|
Lies, damn lies and statistics
The cost of corporate rot
Kahlua, Courvoisier pick kosher partner
Congress OKs $3.7bn nanotech bill
Soy equals statins for heart effects
GM
Lies, damn lies and statistics
Bias and selectivity by both
advocates and opponents have clouded the results of farm-scale trials of
genetically modified crops in Britain, says the president of the Royal
Society, Lord May.
Lord May was speaking before a
meeting of the Advisory Committee on Releases to the Environment (ACRE)
about the implications of the research. The results
were published in October. They showed there are pros and cons to GM
crops.
"To declare all GM is bad or
all GM is good for the environment as a result of these experiments is a
gross over-simplification,” Lord May said. “Rather than closing the
case for or against GM crops, these results should drive society to ask
more questions, not just about GM crops, but about agriculture generally.
They should be a catalyst for a debate about the future of modern
agriculture."
ACRE is taking evidence in public
from experts and stakeholders about this. "The UK has already
experienced a pronounced loss of biodiversity,” he said. “If this
trend is to be halted, we need to decide now best to achieve that. It
could be through working with the grain of nature, such as targeting land
for non-agricultural purposes, or by growing our food more efficiently,
such as using techniques like GM to develop crops that need fewer
chemicals.”
Society has to choose what social
and environmental conditions it wants to live in, he said. Then techniques
such as GM could be applied to achieve it.
Corruption
The cost of corporate rot
No only is corporate corruption
widespread, but it is far more costly to society than street crime, says
University of Arkansas researcher Vikas Anand.
Anand and Blake Ashforth from
Arizona State University have uncovered three mutually reinforcing
processes that undermine corporate ethics: institutionalisation,
rationalisation and socialisation.
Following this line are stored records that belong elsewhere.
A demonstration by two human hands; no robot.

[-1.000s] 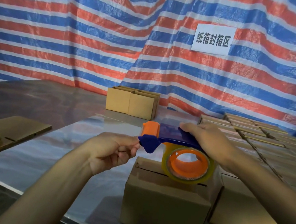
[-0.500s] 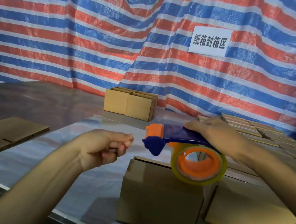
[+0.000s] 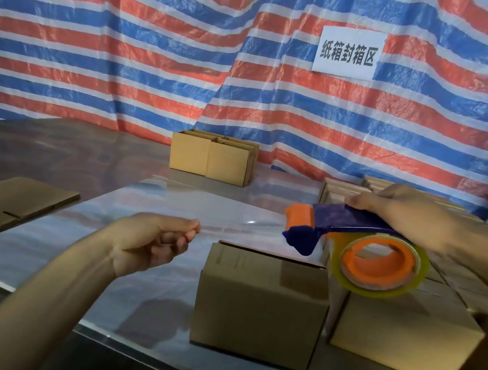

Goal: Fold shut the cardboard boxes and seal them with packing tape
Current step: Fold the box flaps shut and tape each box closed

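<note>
Left hand (image 3: pixel 157 241), forearm extended forward, pinched the tape strip (image 3: pixel 229 230) between thumb and forefinger. Right hand (image 3: pixel 401 210) gripped the dispenser (image 3: pixel 343 216) from above.

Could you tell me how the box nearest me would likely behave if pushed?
The box would probably slide rather than tip: it sits squat on a glossy table. It seems untaped so far, so it may gape open if gripped from above. Its weight is unclear, since the contents are hidden.
</note>
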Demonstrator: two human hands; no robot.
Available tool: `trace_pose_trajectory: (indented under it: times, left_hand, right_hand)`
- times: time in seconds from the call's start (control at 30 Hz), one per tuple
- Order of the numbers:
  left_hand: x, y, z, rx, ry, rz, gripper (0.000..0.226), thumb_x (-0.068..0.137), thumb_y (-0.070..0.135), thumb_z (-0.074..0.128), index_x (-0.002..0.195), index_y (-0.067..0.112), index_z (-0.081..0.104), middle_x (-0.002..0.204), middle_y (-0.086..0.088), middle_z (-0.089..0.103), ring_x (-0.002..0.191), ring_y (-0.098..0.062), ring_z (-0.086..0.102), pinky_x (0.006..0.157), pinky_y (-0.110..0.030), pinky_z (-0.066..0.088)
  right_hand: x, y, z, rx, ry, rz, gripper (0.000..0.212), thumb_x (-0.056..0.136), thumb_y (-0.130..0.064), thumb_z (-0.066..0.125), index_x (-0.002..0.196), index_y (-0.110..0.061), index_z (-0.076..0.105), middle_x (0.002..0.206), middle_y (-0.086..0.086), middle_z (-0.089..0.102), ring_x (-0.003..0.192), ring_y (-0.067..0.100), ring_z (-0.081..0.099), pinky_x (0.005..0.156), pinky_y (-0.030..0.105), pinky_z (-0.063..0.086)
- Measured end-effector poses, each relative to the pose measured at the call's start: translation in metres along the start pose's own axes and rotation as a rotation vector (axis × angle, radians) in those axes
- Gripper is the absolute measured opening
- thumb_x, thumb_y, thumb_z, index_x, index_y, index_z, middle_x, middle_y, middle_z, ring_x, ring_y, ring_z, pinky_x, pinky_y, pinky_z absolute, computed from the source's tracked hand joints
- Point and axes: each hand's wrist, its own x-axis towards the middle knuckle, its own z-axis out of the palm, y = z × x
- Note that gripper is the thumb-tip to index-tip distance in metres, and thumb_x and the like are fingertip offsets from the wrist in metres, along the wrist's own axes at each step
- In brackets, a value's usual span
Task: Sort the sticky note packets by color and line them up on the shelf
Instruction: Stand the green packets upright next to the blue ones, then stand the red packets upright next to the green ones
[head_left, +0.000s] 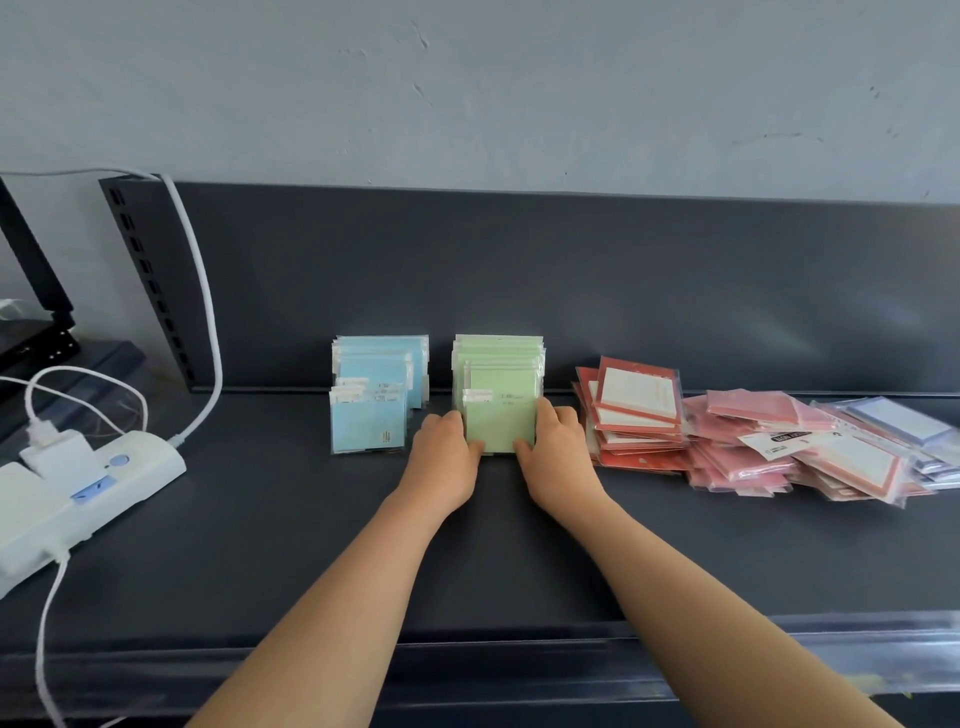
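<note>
A row of green sticky note packets (500, 395) stands upright on the dark shelf (311, 545), running back to the rear panel. My left hand (448, 457) and my right hand (558, 452) press against the two sides of the front green packet, fingers curled around its lower edge. To the left stands a similar upright row of blue packets (371, 410), apart from my hands. On the right lies a loose heap of red packets (636, 415), then pink packets (748, 441), and a few purple ones (904, 426) at the far right.
A white power strip (88, 488) with plugs and white cables (202, 291) lies on the shelf's left end. A slotted black upright (150, 280) stands at the back left. A clear plastic price rail (831, 654) runs along the front edge.
</note>
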Motion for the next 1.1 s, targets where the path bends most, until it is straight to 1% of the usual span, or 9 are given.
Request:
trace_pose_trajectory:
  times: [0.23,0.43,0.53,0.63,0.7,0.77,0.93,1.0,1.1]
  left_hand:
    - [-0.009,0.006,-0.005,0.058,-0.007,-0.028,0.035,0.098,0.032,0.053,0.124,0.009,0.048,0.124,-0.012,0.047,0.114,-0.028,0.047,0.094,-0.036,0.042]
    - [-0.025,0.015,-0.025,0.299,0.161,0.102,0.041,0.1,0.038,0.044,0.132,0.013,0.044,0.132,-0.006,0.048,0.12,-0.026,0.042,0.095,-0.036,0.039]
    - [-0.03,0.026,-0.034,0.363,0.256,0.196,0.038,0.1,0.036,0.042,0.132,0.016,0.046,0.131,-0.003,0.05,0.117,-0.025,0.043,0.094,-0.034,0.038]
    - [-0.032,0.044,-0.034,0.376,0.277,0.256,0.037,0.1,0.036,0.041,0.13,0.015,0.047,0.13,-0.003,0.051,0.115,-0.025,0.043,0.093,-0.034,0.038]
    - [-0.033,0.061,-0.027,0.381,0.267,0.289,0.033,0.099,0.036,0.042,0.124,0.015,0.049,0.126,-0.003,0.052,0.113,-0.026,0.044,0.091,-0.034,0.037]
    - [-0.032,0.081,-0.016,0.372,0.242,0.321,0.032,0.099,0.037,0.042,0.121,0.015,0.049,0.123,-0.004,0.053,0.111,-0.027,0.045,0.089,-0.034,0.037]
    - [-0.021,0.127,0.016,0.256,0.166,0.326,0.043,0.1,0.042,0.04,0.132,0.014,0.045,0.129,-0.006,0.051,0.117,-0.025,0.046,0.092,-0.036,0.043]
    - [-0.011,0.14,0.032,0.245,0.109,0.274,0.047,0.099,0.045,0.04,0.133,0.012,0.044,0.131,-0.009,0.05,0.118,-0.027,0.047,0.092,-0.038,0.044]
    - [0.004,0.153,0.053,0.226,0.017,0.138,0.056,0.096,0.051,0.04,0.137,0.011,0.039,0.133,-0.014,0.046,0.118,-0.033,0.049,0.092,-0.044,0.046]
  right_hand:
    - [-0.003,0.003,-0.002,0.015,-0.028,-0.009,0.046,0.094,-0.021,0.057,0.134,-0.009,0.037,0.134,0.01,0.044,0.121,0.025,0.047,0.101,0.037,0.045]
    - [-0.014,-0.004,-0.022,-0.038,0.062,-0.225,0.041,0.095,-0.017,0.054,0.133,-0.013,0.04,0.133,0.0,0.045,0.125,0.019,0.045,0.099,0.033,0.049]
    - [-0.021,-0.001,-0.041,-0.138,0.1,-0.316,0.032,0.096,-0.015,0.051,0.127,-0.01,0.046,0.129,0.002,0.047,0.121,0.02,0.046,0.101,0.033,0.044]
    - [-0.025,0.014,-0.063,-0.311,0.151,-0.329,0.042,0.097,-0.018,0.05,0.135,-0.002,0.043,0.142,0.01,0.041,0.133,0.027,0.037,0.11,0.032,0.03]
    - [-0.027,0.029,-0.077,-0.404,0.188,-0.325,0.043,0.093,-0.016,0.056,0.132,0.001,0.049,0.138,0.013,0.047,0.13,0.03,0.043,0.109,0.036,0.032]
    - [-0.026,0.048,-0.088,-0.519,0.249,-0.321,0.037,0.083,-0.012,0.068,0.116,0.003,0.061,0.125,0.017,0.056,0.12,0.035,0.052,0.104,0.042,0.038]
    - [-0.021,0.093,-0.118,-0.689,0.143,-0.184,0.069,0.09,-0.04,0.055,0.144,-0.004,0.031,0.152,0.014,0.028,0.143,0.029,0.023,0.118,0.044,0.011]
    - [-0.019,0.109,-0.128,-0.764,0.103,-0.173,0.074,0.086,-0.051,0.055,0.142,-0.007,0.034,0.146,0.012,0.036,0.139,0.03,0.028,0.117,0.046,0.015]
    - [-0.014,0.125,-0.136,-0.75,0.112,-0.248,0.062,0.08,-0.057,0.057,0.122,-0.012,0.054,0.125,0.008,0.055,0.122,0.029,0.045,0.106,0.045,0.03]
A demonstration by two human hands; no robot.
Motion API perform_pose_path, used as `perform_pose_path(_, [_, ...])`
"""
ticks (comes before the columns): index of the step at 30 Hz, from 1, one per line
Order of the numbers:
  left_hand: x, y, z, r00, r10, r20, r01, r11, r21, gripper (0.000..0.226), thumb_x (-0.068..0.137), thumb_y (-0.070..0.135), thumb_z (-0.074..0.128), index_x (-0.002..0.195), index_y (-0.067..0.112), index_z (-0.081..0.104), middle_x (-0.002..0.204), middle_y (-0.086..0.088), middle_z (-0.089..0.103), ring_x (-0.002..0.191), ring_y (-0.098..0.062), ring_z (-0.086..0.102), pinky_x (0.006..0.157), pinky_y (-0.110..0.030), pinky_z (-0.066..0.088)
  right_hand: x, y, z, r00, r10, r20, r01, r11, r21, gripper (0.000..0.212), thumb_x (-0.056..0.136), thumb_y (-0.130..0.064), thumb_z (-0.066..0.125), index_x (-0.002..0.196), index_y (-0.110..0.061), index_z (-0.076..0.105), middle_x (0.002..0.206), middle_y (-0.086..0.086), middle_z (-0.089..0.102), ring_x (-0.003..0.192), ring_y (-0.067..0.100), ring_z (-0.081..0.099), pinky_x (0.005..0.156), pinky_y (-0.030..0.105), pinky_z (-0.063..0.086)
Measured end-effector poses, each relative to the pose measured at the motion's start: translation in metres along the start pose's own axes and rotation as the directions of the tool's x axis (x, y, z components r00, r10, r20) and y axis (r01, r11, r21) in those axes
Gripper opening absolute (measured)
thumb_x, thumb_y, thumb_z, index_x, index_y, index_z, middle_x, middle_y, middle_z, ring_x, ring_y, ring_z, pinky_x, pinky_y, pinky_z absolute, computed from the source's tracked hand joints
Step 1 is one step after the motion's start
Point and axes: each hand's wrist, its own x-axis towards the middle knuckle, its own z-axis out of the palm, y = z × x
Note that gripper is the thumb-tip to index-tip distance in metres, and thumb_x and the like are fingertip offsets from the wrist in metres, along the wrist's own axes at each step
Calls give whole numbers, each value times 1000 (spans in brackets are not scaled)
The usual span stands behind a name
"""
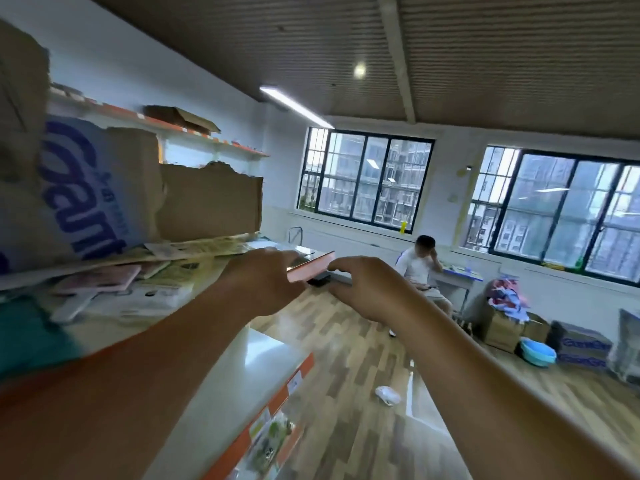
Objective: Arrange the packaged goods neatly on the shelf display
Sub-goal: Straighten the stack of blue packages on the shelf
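Slatted brown ceiling, white walls and two wide dark-framed windows (363,178) enclose a room with a wood-pattern floor. A white shelf unit (221,386) with an orange front edge runs along the left side, seen from above its top level.

On the shelf unit's top stands a large cardboard carton (86,188) printed with big blue letters. Touching it, further along the top, is a plain brown carton (211,202) with a ragged, torn upper edge. Flat packets (166,271) in pale yellow, pink and white lie loosely overlapped in front of both cartons, in no neat order.

Two bare forearms reach forward over the shelf unit's far end. The left hand (266,282) has its fingers curled round the left end of a thin pink package (308,268) and holds it level in the air, just past the shelf unit's end and above the floor. The right hand (367,289) has forefinger and thumb spread apart; the forefinger tip touches the package's right corner, and the thumb sits below, off the package.

Well beyond the shelf unit, a person (419,265) in white sits by the wall. A blue basin (538,353) stands on the floor to the right. A crumpled white scrap (388,394) lies on the floor beside the shelf unit.
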Motion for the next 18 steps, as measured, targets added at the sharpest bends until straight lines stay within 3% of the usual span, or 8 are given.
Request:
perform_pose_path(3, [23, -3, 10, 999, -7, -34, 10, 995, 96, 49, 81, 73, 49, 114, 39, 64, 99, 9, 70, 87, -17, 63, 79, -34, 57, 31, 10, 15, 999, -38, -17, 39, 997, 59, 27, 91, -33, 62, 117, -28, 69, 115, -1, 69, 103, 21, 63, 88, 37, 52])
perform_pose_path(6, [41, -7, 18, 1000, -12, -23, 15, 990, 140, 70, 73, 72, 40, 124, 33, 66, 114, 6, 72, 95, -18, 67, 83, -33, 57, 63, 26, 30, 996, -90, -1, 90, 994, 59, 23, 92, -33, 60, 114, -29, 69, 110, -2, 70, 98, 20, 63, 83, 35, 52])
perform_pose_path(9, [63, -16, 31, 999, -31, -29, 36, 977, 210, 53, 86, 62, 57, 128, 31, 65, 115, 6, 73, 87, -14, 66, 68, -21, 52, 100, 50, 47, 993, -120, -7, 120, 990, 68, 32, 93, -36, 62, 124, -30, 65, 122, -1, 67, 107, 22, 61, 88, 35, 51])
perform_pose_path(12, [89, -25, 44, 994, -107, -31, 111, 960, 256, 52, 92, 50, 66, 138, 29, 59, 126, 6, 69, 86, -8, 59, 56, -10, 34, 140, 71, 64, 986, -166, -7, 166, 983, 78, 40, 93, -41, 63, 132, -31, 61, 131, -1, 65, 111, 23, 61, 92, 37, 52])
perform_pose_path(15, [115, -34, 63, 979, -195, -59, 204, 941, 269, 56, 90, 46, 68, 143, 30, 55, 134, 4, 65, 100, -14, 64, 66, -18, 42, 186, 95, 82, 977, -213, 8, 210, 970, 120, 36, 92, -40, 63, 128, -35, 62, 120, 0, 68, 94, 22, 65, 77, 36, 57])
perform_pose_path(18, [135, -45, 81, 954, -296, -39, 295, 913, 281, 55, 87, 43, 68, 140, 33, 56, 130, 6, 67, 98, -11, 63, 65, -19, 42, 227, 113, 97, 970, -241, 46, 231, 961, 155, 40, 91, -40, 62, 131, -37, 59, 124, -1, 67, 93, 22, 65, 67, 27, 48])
Their results will appear in the 2004
edition of Research in Organizational Behavior.
“In most instances, the behaviour
creeps up on people. They are not intentionally evil and they don’t
normally start out to be corrupt, but these processes take over and make
their behaviour seem normal within their group,” says Anand.
The complexity of many routine
business processes allows an initial corrupt decision or act to become
embedded in the processes to the point that it becomes routine. For
example,
someone at a national pharmacy
discovered that Medicare denied 10% of all claims due to errors by
Medicare, but Medicare did not correct them errors and the pharmacy lost
the money. A pharmacy official decided that, rather than fight with
Medicare or take the loss, they could simply duplicate every tenth claim.
Because the work is divided among employees, no one person realises what
is happening. The data entry operator, for example, has no idea why she
was instructed to duplicate every tenth entry; it is just how the job is
done. The fraud becomes institutionalised.
Next, ritual stories “explain”
such acts and outcomes and make them seem to conform to social norms, eg
fairness. For example, the pharmacy official argued that they were not
taking any more money than was due to them – they were just being
“creative” in circumventing the bureaucratic problems at Medicare and
ensuring that their stockholders were not penalised by other agencies’
bookkeeping errors.
“Rationalizations are patently
self-serving attempts to legitimate questionable acts,” said Anand,
“but because they are for internal consumption, the issue is not their
objective validity, but whether the group accepts them.”
This acceptance depends on the
socialising power of the organisation and their previous experience of
corruption by those who join the organisation. Without them, the
corruption would die out when the instigators left the firm.
“There is a strong pretend
quality to these normalising techniques,” Anand said. “Peers act as if
theft, illegal dumping, false advertising and so on are permissible, if
not desirable. Because the goal is to change the attitude toward specific
behaviours that would otherwise be repugnant, the group may overlay
positive attributes, praising the newcomer by calling the newly-learned
corrupt behaviours ‘aggressive,’ ‘with-it’ or ‘loyal’.”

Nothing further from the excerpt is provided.